I hit her again.  Then again, and again, until she stopped jerking and the only sound she made was a wheezing deep in her chest.  Bloody saliva bubbles came out of the place where her mouth was.  I had committed a sin and then some.
    The key to my salvation was dead.  I leaned back on my haunches, noticed I was breathing hard.  There must have been a mess on me, too, that's what they said later.  The police showed me my clothes, sweat stained and crusted with dried blood.
    For a long time I stared down at her, holding the rock stained with blood and scraps of skin and whatnot, waiting on her to move.  As I looked her over I began to think how unfair it was that someone must come between God and me.  If it is not the Church that mediates my faith, then it is another person.  At that moment, I hated that child.  I was glad she lay dead before me, and at that moment I despised Jesus, too — so tired, His eyes, receded within blackened sockets as He called to Himself in the last of human suffering.  I loathed Him because He looked upon men benevolently, because He loved them, anyway.  Even Jesus needed Judas, and I need Him for my excuses.
    My legs began to cramp, so I rose up and looked around the woods, feeling momentarily isolated and foreign to those parts.  After a while, I left the spot and drove back to the main road toward town.

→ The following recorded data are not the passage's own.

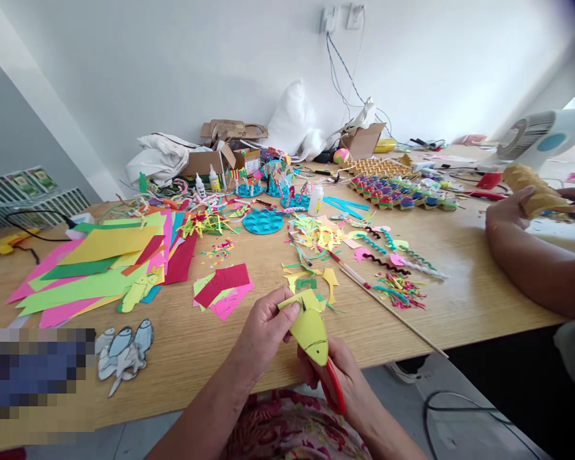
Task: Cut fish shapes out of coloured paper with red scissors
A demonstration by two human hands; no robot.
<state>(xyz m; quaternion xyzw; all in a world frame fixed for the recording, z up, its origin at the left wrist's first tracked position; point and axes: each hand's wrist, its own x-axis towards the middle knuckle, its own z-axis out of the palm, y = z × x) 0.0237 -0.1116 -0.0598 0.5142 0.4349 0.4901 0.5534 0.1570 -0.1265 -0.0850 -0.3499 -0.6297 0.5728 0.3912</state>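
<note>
My left hand (267, 326) pinches the upper end of a yellow-green paper fish (310, 332) between thumb and fingers. The fish has a drawn eye and a curved gill line, and its head points down toward my lap. Red-handled scissors (336, 391) are in my right hand (352, 377), with the fingers wrapped around the grips under the fish's head. The paper hides most of the blades. Both hands are over the table's front edge. Yellow and green paper scraps (311, 281) lie just beyond them.
Stacked coloured paper (105, 246) and grey-blue paper fish (124, 350) lie on the left. A long thin stick (393, 310) crosses the table toward its front edge. Painted egg trays (402, 191) stand farther back. On the right, another person's hands hold a tan cardboard piece (531, 185).
</note>
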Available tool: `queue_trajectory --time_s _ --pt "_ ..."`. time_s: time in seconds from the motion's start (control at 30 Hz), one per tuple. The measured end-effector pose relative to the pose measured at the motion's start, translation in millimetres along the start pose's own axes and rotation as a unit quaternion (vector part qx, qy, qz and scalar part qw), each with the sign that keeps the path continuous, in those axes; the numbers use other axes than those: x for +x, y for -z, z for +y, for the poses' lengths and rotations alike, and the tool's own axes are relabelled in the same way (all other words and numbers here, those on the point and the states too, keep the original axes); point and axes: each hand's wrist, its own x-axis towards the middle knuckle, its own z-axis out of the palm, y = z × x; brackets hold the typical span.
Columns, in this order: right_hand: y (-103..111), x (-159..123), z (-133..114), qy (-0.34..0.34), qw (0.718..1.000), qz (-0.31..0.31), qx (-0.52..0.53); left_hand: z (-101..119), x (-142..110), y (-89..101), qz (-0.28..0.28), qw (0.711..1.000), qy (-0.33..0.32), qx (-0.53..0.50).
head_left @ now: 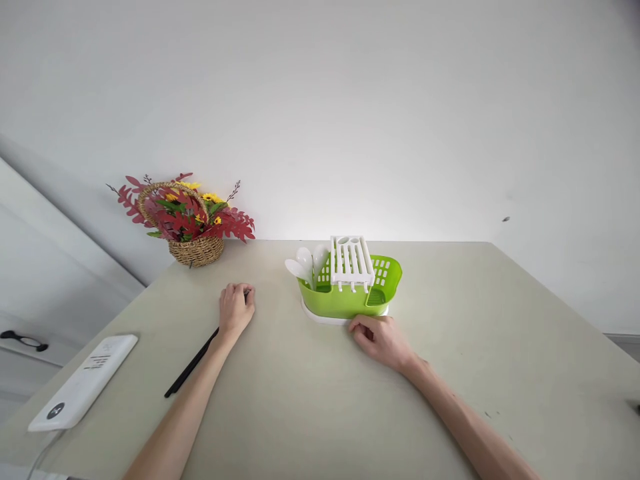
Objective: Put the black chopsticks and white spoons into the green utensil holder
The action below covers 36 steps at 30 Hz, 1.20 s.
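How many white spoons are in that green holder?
3: left spoon, middle spoon and right spoon, fanned out at the left of the holder. More may be hidden.

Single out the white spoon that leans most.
The leftmost spoon: it tilts out beyond the green caddy, while the other two stand more upright.

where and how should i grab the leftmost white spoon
Probably pinch the leftmost white spoon by its bowl, from above left: it leans out that way past the green caddy, bowl uppermost, with its lower end down in the caddy and the white slatted rack on the other side.
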Motion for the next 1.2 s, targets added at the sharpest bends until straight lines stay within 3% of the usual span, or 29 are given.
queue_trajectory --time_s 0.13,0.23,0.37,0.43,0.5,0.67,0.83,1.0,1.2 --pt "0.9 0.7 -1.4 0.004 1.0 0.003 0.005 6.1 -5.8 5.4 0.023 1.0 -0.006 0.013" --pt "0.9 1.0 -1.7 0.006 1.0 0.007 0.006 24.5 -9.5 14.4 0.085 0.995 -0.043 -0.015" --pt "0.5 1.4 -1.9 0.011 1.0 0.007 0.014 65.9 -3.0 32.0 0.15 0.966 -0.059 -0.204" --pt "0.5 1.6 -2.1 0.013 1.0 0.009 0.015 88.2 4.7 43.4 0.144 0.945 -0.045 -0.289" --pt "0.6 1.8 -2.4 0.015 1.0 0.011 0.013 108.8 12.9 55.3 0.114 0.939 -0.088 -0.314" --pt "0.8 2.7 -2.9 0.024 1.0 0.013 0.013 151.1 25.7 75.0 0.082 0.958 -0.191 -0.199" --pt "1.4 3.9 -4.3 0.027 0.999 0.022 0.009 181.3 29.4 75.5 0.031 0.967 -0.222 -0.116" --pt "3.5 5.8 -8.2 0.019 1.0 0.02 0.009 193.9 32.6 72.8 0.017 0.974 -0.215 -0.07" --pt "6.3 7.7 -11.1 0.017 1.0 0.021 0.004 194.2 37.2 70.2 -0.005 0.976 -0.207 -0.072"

    I am reminded again of the father of faith, Abraham.  He proved to us that God commands faith to stand above and beyond morality.  But Abraham did not forget the Lord's authorship of our actions because he and his son, his only son whom he loved, were spared the most heinous act of all.  Will the Lord deny me my sin by imprisoning my freedom in morality?  Soon, I will know. What would you be willing to do until what that willingness reaps finally destroys you, until you get what you always wanted but it means nothing — not because you are different now, but because this thing you desired so passionately took away every ounce of dignity you had in order to achieve it?  Is this how it will be for me?
    'All in the fullness of time, Son,' Mother would often say with a slow shake of her head, 'All in the fullness of time.'  Now, here I am.  Here I am.